What to do
Search the entries for the word "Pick" and report each line that has it.
-- Data for this task follows --
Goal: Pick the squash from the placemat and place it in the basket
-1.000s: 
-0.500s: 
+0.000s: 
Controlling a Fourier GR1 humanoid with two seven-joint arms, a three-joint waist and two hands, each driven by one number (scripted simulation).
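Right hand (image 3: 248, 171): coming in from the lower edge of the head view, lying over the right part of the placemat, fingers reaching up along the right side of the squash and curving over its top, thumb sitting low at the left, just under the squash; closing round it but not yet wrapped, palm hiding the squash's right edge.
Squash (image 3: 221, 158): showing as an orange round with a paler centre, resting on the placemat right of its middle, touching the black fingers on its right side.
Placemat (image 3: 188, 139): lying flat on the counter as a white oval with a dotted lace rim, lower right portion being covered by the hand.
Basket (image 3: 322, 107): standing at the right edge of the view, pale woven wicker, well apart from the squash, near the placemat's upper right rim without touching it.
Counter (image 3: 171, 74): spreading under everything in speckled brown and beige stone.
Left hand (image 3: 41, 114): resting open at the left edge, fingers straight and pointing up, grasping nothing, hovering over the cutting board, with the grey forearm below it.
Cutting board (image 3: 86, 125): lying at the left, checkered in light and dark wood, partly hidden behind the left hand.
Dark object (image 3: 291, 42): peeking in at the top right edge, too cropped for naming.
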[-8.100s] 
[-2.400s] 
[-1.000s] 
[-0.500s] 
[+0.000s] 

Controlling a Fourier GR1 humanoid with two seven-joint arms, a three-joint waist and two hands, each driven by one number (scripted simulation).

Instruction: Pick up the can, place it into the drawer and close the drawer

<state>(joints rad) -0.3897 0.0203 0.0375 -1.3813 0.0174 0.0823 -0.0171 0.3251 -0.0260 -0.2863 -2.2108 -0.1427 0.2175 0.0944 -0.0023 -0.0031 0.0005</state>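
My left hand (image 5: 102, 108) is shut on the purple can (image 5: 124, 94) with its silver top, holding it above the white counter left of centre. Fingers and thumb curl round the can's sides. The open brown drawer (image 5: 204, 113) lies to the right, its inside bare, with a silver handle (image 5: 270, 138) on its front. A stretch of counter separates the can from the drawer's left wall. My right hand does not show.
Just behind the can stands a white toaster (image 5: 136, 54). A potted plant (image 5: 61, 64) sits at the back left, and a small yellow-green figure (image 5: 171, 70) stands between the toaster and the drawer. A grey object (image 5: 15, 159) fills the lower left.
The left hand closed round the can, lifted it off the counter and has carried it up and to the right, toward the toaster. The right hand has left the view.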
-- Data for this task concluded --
Answer to the problem
Goal: Pick the squash from the placemat and place it in the basket
Instruction: Pick up the can, place it into the drawer and close the drawer

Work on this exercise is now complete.